= Ann Holmes Redding =

Ann Holmes Redding (born October 22, 1951) is a former Episcopal priest, who was defrocked in April 2009 for having become a Muslim in March 2006. She grew up in Cheyney, Pennsylvania. Her father, Louis L. Redding, was a prominent civil rights lawyer in Delaware.

Redding identifies with both faiths "100 percent", explaining that this is possible in the same way that she can be both an African American and a woman. Her remarks have evoked excitement and controversy among both the Episcopal and Muslim communities. She continues to worship in the Episcopal Church, as well as with Al-Islam Center of Seattle.

Redding was placed under pastoral direction by Geralyn Wolf of the Episcopal Diocese of Rhode Island, which has disciplinary authority over her, in July 2007. Following the 15 months of pastoral direction and six months of inhibition, Redding was deposed ("defrocked") by Wolf on April 1, 2009, one week after her 25th ordination anniversary.

Redding is a graduate of Brown University (AB, 1976), the General Theological Seminary (M Div, 1983), and Union Theological Seminary (PhD, 1999). She has taught at Pacific Lutheran University, Payne Theological Seminary, and the Interdenominational Theological Center, among other institutions. At the time she became a Muslim, she was Director of Faith Formation and Renewal at St. Mark's Episcopal Cathedral, Seattle, where she continued to work until she was laid off (along with two colleagues) in March 2007. She was visiting assistant professor at the School of Theology and Ministry at Seattle University from September 2007 through June 2008.

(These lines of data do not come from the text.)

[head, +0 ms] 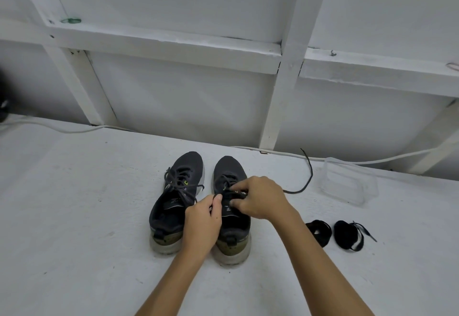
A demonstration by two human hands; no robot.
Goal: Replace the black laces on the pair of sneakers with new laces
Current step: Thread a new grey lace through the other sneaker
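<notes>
1. Two dark sneakers stand side by side on the white surface point(74, 216), toes pointing away.
2. Left sneaker point(176, 199): old lace still tied, untouched.
3. Right sneaker point(229, 206): left hand point(202, 223) and right hand point(258, 197) pinch its lace point(301, 181) with curled fingers, partly pulled free.
4. Two coiled new laces point(334, 235) wait beside, unused.
</notes>
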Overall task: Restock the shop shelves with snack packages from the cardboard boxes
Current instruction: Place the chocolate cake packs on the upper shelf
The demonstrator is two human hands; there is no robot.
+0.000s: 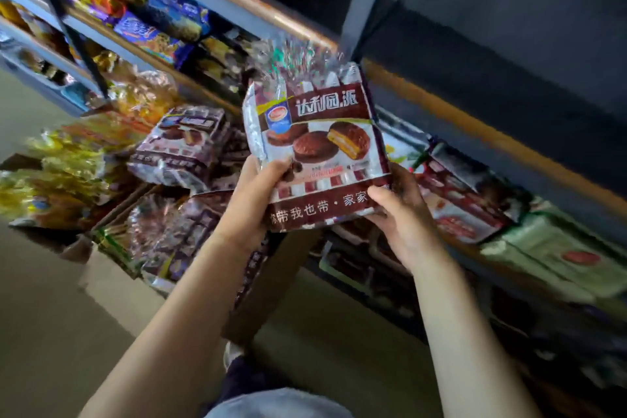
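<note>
A brown and silver bag of chocolate pies (315, 146) is held upright in mid-air in front of the shelves. My left hand (252, 200) grips its lower left corner, thumb on the front. My right hand (400, 214) grips the lower right corner. Below and to the left, an open cardboard box (112, 282) holds more of the same brown bags (183, 142). The shelf (509, 146) behind the bag has a long orange front edge.
Yellow snack bags (57, 173) fill another box at the far left. Red packs (454, 204) and green packs (556, 251) lie on the lower shelf to the right. Blue and mixed bags (159, 24) crowd the upper left shelves. The dark shelf bay above right looks bare.
</note>
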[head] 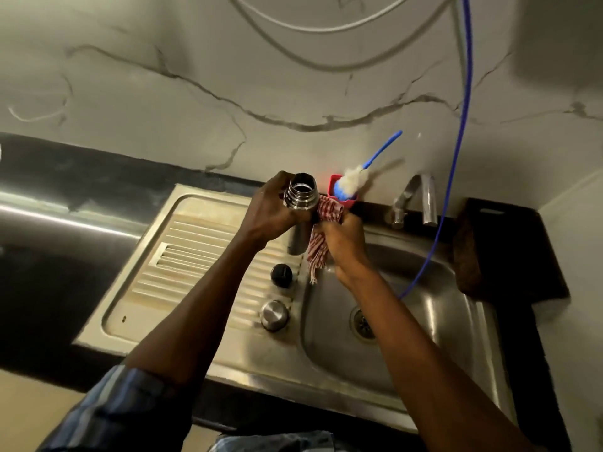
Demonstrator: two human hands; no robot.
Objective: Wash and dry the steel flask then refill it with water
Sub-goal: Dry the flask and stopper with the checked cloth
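Over the steel sink (208, 203), your left hand (274, 207) grips the rigid, likely slick flask (299, 194) below its threaded neck while your right hand (342, 236) pinches the limp checked cloth (321, 246) against its body.

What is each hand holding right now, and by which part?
The left hand grips the open steel flask just below its threaded neck. The right hand holds a red checked cloth bunched against the flask's body.
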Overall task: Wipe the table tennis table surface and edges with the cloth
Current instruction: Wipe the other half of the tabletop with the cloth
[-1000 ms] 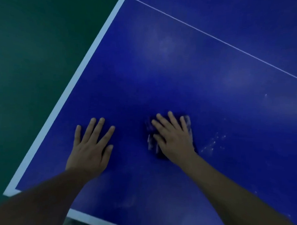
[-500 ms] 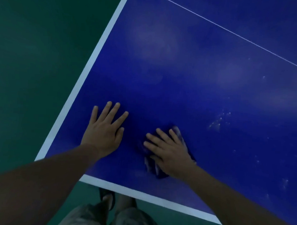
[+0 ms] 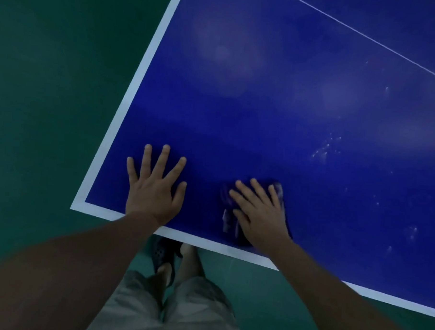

Redding has continued to speak, preach, teach, and write since the convergence of Islam and Christianity in her faith and practice. Venues include Riverside Church in New York City, Oberlin College in Ohio, the Claremont School of Theology in California, and the Center for Spiritual Living, St. Stephen's Episcopal Church, Seattle First Baptist Church, and Westside Unitarian Church in Seattle. She is the co-author, with Jamal Rahman and Katheen Schmitt Elias, of Out of Darkness Into Light: Spiritual Guidance in the Quran with Reflections from Christian and Jewish Sources (Morehouse Publishing, 2009).